## What the exercise asks
From the first line of the data below through the line holding "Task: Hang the", output each line exactly and leave the pictures out.

## Source data
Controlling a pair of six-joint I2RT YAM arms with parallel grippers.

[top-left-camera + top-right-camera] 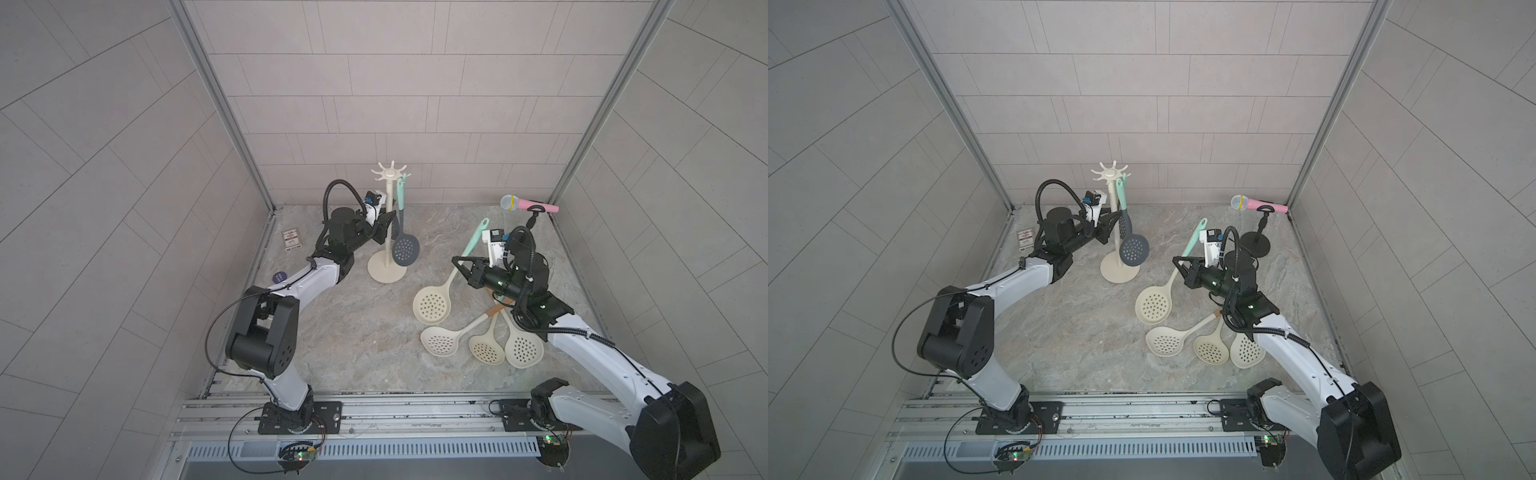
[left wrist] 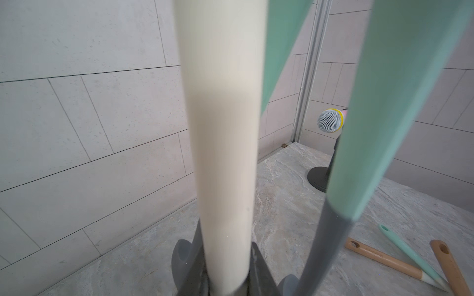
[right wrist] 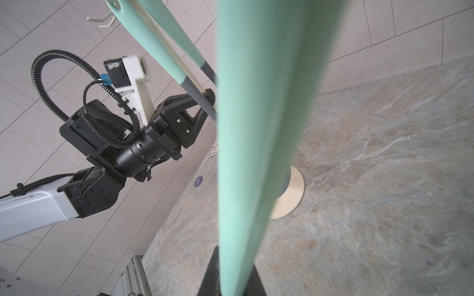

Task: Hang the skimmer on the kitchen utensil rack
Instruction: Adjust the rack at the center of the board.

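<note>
The cream kitchen utensil rack (image 1: 386, 270) (image 1: 1119, 270) stands at the back of the table, and my left gripper (image 1: 388, 220) (image 1: 1111, 218) (image 2: 227, 246) is shut on its pole (image 2: 223, 153). A grey skimmer with a mint handle (image 1: 406, 249) (image 1: 1133, 250) hangs from the rack's crown (image 1: 388, 170). My right gripper (image 1: 460, 262) (image 1: 1178, 262) (image 3: 234, 258) is shut on the mint handle (image 3: 256, 128) of a cream skimmer (image 1: 432, 305) (image 1: 1153, 306). That skimmer is tilted, with its head low near the table and its handle tip pointing up and back.
Three more cream skimmers (image 1: 486, 349) lie fanned on the table under my right arm. A pink microphone (image 1: 530, 203) sits on a short black stand (image 1: 1255, 243) at the back right. A small card (image 1: 291, 240) and a purple disc (image 1: 279, 277) lie at the left.
</note>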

## Response area
Controlling a pair of six-joint I2RT YAM arms with parallel grippers.

[top-left-camera + top-right-camera] 
[left wrist] 
[right wrist] 

Task: Hang the skimmer on the kitchen utensil rack

No further output is given for this exercise.